August 5, 2008

Too Much Food

Last Friday Jose, Brad, Leroy and I decided to go out for dinner. Italian was on the menu and we were hungry. Proceeding foot-wise towards downtown we stopped at a little place called Panino's. We had pizza on the brain, but a good looking menu and CSprings Independent choice award changed our minds. One by one we selected from a list of their signature "Panino Sandwich". Pizza, Hawaiian, BBQ, Green Chili - we each made our pick and we waited.

And waited.

And waited.

Not only was the service slow, the lighting subpar and the atmosphere downright vampiric, but also it turns out a "Panino Sandwich" is just a piece of pizza folded onto another piece of pizza. The sides: a bowl of soup that we almost got charged $2 extra for, a 2 ounce container of coleslaw and three potato chips left nothing undesired. To add insult to injury we paid roughly $12 each for these paltry pint-sized pizza-droppings. We vowed revenge, and last night we got it.

The Scene: Panino's

The Game: All you can eat pizza for $5.95.

The Players:

Zach "the devastator" Good: As the leader of this crusade I set an example for my soldiers by fasting all day, forcing each man to set a goal and achieve it, and generally demonstrating an unbridled hatred for the Colorado Springs restaurant scene and what it had done to us.
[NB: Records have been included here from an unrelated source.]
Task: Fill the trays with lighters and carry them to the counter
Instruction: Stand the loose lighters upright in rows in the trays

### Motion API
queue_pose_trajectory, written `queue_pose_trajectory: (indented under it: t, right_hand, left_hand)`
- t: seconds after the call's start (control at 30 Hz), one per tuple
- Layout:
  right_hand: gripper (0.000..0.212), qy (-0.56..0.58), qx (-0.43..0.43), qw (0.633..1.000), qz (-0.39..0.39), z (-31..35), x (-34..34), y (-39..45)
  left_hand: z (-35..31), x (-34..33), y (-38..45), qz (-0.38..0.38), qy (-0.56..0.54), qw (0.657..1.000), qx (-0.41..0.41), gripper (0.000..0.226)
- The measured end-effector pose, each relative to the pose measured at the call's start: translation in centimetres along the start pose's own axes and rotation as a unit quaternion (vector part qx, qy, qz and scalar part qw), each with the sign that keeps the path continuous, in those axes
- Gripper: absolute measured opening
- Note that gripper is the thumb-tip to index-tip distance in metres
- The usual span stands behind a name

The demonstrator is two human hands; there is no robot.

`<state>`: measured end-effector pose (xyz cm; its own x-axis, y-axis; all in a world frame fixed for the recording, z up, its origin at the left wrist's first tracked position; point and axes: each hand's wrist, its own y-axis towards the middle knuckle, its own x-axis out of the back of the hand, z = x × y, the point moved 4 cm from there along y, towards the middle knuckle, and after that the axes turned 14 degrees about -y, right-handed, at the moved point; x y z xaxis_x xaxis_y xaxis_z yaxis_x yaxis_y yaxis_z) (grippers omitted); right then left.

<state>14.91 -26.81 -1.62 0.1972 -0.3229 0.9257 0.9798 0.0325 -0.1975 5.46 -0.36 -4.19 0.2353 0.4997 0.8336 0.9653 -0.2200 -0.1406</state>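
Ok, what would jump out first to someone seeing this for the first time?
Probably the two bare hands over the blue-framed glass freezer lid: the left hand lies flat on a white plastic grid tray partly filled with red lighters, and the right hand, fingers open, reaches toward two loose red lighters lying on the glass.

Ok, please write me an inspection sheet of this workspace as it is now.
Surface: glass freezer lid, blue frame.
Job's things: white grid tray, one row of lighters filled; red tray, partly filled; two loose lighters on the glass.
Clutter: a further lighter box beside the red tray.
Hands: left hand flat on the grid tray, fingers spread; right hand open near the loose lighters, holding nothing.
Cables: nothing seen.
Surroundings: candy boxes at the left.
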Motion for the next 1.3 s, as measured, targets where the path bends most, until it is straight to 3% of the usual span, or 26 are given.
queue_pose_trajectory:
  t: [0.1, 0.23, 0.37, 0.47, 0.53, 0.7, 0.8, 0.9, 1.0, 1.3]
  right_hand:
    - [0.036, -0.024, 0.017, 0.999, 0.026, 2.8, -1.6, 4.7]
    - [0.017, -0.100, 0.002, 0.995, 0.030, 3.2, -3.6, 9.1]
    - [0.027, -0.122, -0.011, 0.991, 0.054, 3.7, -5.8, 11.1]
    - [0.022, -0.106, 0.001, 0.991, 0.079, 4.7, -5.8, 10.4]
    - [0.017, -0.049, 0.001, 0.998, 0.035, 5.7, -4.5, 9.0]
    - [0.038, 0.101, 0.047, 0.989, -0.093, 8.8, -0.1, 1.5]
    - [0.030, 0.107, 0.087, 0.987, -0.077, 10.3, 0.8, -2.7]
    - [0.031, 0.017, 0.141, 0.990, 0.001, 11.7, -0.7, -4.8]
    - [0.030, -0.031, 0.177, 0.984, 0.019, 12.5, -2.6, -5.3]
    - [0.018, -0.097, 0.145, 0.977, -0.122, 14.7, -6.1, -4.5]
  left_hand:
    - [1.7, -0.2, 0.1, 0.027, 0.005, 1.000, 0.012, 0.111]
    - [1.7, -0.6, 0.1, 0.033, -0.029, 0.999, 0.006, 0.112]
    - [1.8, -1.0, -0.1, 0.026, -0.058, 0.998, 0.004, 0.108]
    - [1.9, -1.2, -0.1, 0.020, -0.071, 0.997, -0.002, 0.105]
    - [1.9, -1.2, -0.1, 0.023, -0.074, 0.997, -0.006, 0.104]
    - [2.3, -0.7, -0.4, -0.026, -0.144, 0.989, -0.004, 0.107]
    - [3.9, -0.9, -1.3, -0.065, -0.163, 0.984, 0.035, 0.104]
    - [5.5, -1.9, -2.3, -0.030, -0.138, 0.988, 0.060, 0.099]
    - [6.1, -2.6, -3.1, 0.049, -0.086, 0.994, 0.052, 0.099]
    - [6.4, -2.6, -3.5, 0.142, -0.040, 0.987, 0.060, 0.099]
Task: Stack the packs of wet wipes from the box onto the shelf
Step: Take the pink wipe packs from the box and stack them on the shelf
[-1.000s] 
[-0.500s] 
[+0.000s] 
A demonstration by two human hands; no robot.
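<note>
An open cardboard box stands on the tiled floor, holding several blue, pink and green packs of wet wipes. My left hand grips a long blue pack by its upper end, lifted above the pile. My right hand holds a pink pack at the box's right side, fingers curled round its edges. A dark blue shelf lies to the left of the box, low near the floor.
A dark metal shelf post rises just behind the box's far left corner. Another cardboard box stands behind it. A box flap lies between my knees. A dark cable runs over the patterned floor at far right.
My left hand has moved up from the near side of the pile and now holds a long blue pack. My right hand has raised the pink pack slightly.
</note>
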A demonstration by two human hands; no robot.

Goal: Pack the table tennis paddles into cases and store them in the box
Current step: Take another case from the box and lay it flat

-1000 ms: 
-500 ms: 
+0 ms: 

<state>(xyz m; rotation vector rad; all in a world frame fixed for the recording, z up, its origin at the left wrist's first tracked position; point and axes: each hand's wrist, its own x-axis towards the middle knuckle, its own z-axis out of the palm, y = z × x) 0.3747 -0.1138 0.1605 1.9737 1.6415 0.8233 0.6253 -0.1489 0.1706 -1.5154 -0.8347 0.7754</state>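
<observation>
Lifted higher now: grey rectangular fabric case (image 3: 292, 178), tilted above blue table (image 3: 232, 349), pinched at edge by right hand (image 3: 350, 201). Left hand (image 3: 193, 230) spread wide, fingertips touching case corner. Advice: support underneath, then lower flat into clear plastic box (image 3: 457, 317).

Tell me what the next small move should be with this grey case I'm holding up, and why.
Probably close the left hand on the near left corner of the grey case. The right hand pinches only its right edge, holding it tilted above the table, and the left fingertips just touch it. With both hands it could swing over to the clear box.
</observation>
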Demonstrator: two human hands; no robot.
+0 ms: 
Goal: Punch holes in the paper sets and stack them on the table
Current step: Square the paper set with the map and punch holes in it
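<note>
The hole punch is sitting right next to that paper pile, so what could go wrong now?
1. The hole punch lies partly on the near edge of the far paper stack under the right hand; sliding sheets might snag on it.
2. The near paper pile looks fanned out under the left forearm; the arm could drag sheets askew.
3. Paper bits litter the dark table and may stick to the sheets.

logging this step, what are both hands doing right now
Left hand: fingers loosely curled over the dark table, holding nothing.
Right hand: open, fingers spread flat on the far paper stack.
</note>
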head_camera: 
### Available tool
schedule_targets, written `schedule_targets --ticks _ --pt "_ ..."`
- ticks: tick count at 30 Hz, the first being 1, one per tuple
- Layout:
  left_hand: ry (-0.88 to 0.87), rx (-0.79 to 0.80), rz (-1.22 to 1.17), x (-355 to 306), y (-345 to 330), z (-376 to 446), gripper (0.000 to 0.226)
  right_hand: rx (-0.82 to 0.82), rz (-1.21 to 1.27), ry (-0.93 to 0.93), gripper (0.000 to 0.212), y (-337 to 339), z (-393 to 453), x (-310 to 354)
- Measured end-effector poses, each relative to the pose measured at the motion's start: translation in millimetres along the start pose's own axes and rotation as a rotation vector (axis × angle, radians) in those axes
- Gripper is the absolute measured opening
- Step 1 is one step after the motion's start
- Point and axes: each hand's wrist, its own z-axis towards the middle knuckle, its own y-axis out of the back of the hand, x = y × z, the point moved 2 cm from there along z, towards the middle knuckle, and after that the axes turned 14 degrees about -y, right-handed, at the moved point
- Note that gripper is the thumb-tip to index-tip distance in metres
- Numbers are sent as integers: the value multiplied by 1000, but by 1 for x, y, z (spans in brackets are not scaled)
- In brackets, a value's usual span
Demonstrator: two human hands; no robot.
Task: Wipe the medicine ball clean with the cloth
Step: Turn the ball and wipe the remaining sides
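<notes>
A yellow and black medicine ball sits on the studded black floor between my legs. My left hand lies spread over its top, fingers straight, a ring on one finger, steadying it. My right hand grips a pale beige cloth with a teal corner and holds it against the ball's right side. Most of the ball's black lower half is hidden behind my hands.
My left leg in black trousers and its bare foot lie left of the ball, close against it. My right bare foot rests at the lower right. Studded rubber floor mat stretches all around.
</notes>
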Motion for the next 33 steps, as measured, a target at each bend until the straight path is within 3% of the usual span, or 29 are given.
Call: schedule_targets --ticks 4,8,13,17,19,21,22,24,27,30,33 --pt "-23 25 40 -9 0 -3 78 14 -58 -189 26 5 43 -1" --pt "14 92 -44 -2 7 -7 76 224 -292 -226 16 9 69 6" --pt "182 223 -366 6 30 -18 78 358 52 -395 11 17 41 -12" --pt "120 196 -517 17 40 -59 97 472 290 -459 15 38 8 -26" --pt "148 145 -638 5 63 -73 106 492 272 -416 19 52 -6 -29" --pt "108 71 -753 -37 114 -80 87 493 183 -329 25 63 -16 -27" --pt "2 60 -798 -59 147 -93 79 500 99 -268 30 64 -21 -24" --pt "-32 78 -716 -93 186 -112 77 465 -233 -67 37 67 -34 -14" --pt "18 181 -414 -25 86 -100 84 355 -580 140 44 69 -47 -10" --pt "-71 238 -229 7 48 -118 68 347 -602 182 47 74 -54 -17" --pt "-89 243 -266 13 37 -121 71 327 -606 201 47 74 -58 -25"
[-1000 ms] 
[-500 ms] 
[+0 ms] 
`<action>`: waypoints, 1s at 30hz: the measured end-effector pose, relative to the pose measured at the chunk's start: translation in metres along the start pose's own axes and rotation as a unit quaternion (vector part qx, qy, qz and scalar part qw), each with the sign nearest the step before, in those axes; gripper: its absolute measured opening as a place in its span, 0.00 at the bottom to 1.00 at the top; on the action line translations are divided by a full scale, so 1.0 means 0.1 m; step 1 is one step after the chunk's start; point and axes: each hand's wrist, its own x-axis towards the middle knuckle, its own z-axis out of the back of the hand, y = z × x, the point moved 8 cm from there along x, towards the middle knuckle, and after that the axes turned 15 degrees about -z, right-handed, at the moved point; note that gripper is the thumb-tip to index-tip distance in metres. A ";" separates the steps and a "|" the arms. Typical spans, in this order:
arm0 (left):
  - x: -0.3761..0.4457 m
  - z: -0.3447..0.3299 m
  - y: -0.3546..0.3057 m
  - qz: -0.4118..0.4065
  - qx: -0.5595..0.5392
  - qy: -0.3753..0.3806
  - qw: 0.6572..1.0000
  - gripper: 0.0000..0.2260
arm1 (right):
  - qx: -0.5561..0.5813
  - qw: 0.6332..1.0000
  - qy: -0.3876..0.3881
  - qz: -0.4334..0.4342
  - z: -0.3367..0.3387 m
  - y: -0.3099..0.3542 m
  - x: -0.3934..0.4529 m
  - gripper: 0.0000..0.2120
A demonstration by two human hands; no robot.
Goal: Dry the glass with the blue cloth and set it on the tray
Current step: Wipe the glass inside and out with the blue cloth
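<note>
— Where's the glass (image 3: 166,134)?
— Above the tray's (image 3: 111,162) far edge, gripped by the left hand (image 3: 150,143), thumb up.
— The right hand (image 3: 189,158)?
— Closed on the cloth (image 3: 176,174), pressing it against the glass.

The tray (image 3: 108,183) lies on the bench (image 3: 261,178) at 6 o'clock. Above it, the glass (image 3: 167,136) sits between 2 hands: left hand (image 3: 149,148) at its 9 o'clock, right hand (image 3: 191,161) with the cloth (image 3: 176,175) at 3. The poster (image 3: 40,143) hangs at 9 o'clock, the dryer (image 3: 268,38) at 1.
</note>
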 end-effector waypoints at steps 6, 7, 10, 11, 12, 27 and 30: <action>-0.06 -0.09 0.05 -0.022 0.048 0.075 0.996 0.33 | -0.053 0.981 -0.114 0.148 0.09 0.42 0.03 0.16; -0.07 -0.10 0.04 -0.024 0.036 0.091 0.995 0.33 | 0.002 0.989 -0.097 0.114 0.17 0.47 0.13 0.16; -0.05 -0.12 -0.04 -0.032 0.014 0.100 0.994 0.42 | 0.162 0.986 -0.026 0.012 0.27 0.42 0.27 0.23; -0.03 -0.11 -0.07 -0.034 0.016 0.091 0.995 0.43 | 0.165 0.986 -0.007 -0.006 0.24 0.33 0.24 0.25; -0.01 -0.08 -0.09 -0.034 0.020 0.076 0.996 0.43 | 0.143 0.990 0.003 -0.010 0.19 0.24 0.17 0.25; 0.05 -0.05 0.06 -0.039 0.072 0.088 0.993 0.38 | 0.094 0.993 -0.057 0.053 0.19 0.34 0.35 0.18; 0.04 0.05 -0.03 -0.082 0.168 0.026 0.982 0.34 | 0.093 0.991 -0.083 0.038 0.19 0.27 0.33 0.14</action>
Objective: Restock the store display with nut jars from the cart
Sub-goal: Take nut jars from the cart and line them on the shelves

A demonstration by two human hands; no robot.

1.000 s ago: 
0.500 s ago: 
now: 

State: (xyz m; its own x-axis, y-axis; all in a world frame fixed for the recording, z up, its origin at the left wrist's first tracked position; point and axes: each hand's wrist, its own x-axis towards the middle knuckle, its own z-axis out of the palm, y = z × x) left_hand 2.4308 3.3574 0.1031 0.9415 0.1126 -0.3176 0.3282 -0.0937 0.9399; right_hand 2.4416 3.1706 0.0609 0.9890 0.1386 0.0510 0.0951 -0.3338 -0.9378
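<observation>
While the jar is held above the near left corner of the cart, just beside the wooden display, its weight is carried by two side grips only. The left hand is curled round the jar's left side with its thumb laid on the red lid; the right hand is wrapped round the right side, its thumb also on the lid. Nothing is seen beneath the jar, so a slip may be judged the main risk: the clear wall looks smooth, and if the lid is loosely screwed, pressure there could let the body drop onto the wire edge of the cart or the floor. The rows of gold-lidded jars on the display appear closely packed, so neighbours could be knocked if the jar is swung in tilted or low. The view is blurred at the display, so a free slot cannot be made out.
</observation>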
Brad "the pit" Osborne: Second in command of the operation. He showed up (as did I) over 45 minutes before "the clean up crew" arrived. Putting away two medium pizzas by himself and consuming only half a glass of water during battle, Brad was a force to be reckoned with.


Jose "the sleeping giant" Orozco: Jose demonstrated his commitment to the team by grabbing Leroy and driving down from Denver right after getting out of work. Despite his mild-mannered appearance we learned during the course of the onslaught that Jose was a veteran "aggressive eater" and, though his specialty is the hot dog circuit, his signature "jalapeno sandwich" move proved that he has was it takes to hold his own in the world of competitive pizza-wrecking.


Leroy aka "Eric" Louis "Crazy Eyes" Mary-Beth Phipps: Check out this crazy mug. Weighing in at roughly 25.7 newtons/square inch this guy can really pack away the 'za. Leroy was quick on his feet, never let a waiter go by, and, like his "bash-brother" Jose, absolutely trumped his own pizza-pounding-predictions.

The Score: In toto we consumed 6 medium pizzas plus change. We ordered new rounds of pizza every time the waiter got within 20 feet of us. Below is everyone's "predicted" and "actual" count in number of slices. We got 'em... We got 'em good.



P to the S: Last night, in an effort to alleviate our gastric discomfort, we sought out the soda springs of Manitou and on the way happened to see that Obama's CSprings campaign headquarters was still open. I stopped in, chatted it up a bit, and picked up some literature. I'm headed back there tonight to talk turkey. Hopefully (unless time is just too short) you'll hear more about that tomorrow.

5 comments:

Francis Jose Orozco, OP said...

Mama Panino is plotting her revenge. The vampire and his clone may come a knockin'.

Excellent battle names as well.

Anonymous said...

Haha, that's great. I'm glad some things never change. The waiters probably didn't realize that while serving you and your crew, they too would be served. Justice served :).

~Kate

Z said...

Good word-smithing sis. You should try your hand at a personal blog. It would give you a chance to write on a daily basis. You could do short scenes, poems, or just your thoughts on the day.

Unknown said...

Somehow this is taking me back to Florida and the Rib joint. I think they're still recovering their losses from you, Pat, Brad and Uncle Rob.

Let me know how that Obama thing goes...

Aunt Lis

Z said...

Uncle Rob definitely would have been an asset at Panino's. He should think about going pro.